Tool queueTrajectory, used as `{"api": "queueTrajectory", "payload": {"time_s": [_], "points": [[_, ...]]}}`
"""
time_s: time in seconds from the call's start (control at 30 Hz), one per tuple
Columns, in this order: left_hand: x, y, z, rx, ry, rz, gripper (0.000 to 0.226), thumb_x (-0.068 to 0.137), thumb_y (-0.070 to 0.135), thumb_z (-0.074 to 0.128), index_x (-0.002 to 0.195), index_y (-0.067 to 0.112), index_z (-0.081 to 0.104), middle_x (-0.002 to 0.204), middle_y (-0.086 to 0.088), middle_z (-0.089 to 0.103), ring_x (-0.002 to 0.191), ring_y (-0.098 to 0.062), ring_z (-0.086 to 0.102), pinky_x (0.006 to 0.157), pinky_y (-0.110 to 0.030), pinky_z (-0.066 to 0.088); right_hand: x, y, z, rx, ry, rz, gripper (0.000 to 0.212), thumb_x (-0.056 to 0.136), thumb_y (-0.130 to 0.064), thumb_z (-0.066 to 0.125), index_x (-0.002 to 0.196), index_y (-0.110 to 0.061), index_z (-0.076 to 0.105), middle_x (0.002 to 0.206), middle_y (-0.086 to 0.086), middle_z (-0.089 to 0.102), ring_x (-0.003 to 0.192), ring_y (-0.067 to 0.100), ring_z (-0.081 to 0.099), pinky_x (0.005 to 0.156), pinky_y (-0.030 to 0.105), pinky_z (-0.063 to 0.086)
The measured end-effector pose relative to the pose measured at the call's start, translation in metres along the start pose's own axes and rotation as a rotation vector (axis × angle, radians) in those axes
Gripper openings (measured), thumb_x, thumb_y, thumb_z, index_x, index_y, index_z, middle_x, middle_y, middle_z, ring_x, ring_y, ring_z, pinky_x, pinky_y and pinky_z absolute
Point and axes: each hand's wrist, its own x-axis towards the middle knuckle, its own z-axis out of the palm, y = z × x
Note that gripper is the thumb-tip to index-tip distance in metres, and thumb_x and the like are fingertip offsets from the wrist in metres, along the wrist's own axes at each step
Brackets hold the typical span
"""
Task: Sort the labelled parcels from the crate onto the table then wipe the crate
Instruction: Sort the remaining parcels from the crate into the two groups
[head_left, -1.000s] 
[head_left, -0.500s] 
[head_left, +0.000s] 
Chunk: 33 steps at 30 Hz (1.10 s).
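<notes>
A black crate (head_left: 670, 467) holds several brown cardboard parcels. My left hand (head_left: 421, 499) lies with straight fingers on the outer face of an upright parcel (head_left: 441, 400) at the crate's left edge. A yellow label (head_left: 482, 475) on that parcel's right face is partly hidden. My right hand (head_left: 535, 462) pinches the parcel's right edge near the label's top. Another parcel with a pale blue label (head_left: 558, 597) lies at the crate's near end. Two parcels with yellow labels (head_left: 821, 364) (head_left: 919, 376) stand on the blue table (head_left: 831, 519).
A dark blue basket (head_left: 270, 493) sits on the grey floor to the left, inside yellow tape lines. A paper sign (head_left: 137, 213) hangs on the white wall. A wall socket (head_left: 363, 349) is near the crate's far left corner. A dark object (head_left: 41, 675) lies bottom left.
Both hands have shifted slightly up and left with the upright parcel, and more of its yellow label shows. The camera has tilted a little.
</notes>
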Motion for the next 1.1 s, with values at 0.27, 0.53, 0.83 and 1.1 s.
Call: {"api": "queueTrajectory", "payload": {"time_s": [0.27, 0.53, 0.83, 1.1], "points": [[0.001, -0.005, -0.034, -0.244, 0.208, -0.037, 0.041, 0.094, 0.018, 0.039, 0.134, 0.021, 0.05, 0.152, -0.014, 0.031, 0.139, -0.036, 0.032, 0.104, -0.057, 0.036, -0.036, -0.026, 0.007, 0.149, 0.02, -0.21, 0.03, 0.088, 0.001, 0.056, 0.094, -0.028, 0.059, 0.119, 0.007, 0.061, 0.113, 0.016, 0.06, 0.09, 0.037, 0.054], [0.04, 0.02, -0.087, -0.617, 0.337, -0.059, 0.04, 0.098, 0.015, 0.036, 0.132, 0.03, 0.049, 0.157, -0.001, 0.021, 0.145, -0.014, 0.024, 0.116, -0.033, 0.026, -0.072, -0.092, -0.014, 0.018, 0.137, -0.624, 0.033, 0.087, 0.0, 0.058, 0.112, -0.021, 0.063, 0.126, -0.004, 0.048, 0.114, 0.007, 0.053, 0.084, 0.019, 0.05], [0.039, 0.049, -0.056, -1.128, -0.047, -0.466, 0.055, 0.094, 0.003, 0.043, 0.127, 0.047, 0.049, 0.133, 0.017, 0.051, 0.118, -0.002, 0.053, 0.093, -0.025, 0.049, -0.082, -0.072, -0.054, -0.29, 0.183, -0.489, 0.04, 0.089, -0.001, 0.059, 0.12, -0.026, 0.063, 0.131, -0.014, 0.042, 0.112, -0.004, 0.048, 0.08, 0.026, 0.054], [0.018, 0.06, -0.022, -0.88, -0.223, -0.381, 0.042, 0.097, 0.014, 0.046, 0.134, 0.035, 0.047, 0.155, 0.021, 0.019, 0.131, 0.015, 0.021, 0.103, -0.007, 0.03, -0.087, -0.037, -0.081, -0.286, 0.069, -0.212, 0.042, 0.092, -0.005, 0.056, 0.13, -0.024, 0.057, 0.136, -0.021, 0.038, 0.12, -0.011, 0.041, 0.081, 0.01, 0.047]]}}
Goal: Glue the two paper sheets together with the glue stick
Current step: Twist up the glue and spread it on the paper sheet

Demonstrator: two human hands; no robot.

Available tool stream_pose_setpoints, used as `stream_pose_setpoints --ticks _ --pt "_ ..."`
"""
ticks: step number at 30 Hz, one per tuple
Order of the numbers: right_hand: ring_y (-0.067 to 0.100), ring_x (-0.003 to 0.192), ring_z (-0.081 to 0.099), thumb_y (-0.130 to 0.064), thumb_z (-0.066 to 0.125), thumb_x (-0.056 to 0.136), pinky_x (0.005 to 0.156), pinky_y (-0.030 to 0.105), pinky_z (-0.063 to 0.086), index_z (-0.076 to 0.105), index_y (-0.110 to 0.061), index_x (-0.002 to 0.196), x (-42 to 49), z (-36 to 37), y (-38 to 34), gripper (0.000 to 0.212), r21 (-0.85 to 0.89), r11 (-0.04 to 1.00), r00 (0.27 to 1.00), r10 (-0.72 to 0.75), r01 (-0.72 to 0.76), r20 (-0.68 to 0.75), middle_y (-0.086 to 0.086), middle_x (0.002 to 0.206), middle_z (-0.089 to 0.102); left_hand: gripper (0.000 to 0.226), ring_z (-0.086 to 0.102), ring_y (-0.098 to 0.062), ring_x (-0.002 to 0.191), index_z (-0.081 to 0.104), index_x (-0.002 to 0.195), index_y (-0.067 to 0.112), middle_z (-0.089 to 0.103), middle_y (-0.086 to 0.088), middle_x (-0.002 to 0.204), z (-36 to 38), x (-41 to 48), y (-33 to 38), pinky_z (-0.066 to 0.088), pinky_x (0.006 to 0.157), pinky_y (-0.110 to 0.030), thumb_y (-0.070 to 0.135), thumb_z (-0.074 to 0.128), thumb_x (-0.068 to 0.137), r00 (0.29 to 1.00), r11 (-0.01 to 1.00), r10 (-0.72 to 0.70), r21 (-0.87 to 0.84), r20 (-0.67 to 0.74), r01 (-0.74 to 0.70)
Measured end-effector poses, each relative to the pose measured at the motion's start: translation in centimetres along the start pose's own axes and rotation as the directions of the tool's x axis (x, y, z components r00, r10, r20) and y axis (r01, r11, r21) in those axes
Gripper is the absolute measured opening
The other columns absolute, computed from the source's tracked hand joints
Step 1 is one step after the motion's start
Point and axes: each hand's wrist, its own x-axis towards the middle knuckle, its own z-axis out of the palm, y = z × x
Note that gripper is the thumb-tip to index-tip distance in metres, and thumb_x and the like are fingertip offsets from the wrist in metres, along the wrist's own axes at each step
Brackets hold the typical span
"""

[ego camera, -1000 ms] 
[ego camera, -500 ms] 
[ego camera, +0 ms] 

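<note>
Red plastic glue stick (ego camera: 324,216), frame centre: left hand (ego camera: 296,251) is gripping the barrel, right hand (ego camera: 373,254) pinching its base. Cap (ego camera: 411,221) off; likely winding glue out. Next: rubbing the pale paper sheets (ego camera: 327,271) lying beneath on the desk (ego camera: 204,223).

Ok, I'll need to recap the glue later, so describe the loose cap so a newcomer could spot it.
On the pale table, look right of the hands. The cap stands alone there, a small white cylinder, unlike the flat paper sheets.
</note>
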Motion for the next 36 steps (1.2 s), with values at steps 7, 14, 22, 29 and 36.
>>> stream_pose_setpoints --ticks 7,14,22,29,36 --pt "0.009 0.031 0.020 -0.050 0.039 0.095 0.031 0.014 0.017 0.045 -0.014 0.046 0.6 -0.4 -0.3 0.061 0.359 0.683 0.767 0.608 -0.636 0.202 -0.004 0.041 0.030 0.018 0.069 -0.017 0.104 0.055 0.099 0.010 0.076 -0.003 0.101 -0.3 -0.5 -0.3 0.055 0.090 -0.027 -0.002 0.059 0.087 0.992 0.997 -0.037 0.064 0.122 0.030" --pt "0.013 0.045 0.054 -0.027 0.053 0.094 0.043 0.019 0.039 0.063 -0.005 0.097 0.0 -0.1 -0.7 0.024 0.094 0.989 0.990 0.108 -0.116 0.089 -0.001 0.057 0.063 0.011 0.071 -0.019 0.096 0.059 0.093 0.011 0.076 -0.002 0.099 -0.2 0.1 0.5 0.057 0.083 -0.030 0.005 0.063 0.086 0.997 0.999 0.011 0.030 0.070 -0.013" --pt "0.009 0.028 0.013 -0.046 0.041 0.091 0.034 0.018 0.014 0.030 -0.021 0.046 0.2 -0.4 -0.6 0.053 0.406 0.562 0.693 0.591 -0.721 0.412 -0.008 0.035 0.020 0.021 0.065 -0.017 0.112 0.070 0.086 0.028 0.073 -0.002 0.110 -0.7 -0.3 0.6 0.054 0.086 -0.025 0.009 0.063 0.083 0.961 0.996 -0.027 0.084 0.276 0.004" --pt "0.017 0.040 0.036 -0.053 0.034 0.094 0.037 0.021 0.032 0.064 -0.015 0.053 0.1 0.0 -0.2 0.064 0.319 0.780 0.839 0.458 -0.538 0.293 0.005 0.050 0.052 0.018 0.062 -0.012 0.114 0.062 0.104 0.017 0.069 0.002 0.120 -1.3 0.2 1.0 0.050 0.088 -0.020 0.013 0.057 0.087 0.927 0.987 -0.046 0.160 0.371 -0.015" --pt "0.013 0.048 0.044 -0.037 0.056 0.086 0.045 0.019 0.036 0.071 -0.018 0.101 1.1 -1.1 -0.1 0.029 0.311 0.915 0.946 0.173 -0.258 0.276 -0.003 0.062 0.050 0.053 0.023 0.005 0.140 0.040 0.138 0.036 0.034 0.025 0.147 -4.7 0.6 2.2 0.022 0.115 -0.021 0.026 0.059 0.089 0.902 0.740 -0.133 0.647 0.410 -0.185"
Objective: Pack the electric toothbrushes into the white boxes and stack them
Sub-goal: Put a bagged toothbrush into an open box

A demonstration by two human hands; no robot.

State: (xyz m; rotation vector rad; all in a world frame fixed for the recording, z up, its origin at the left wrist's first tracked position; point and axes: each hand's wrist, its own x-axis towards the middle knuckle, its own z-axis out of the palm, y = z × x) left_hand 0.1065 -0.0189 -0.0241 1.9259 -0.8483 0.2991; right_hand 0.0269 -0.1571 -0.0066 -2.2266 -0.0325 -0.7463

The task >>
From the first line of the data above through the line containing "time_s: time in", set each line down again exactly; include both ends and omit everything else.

Written response >>
Tool queueTrajectory, used as `{"api": "queueTrajectory", "payload": {"time_s": [_], "points": [[_, ...]]}}`
"""
time_s: time in seconds from the call's start (control at 30 Hz), one per tuple

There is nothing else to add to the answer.